[PROBLEM] Your answer should consist solely of the lines from the first line of the data through the line with "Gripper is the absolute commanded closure", each reproduced exactly.
(Beginning of DATA PROVIDED)
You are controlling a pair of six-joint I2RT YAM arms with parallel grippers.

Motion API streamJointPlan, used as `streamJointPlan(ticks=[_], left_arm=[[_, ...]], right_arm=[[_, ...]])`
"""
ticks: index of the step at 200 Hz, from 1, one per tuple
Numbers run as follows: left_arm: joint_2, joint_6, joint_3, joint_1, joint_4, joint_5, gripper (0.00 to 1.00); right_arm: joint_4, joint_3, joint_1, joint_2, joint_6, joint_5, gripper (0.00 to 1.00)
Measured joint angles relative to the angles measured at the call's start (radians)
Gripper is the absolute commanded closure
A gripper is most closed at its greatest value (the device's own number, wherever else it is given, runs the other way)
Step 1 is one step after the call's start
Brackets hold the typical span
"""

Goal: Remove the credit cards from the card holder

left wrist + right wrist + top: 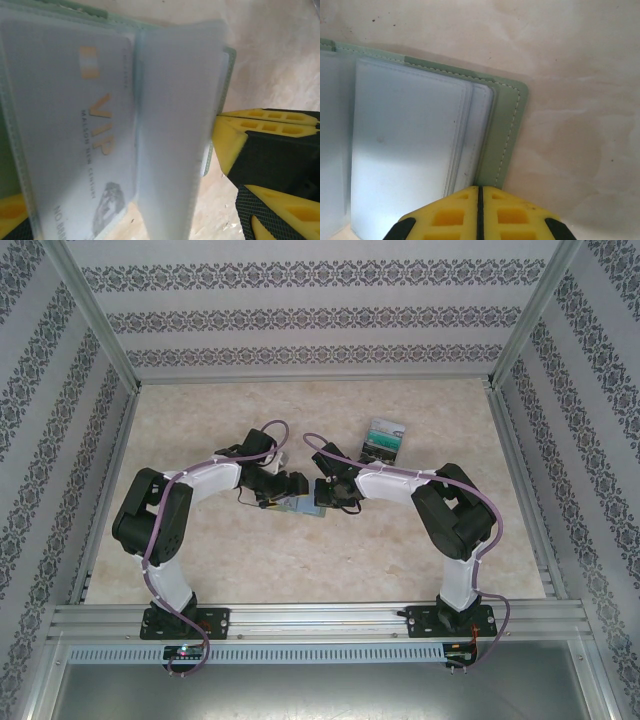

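The grey-green card holder [300,504] lies open on the table between both arms. Its clear sleeves [175,125] fan up, and one sleeve holds a pale VIP card [85,125]. My left gripper [135,212] stands open, one yellow finger [10,210] at the holder's left and the other [280,207] at its right, with a raised sleeve between them. My right gripper [480,189] is shut, its tips resting on the edge of the green cover [506,130]; its yellow fingers [265,119] also reach in from the right. Green-teal credit cards [383,438] lie stacked on the table behind.
The marbled beige tabletop [200,560] is ringed by an aluminium frame [300,618] and patterned walls. Both arms [160,520] [450,515] bend inward toward the middle. There is open tabletop to the left, right and front of the holder.
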Motion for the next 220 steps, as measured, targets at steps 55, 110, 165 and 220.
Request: streamJointPlan(ticks=[55, 110, 165, 220], left_arm=[[0.0, 0.0, 0.0, 0.0, 0.002, 0.005, 0.15], [-0.006, 0.008, 0.002, 0.0, -0.023, -0.06, 0.12], [-0.021, 0.016, 0.011, 0.0, -0.072, -0.2, 0.13], [-0.042, 0.016, 0.011, 0.0, -0.062, -0.183, 0.15]], right_arm=[[0.0, 0.0, 0.0, 0.0, 0.0, 0.0, 1.0], [0.0, 0.0, 0.0, 0.0, 0.0, 0.0, 1.0], [0.0, 0.0, 0.0, 0.0, 0.0, 0.0, 1.0], [0.0, 0.0, 0.0, 0.0, 0.001, 0.0, 1.0]])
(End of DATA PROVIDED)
[EXERCISE SOLUTION]
You are controlling a pair of six-joint I2RT YAM arms with parallel grippers.

Motion API streamJointPlan, used as `streamJointPlan(ticks=[_], left_arm=[[_, ...]], right_arm=[[_, ...]])`
"""
ticks: index of the step at 200 Hz, from 1, one per tuple
Numbers run as follows: left_arm: joint_2, joint_6, joint_3, joint_1, joint_4, joint_5, gripper (0.00 to 1.00); right_arm: joint_4, joint_3, joint_1, joint_2, joint_6, joint_5, gripper (0.00 to 1.00)
Measured joint angles relative to the angles measured at the call's start (radians)
Gripper is the absolute commanded closure

Nothing else goes in the answer.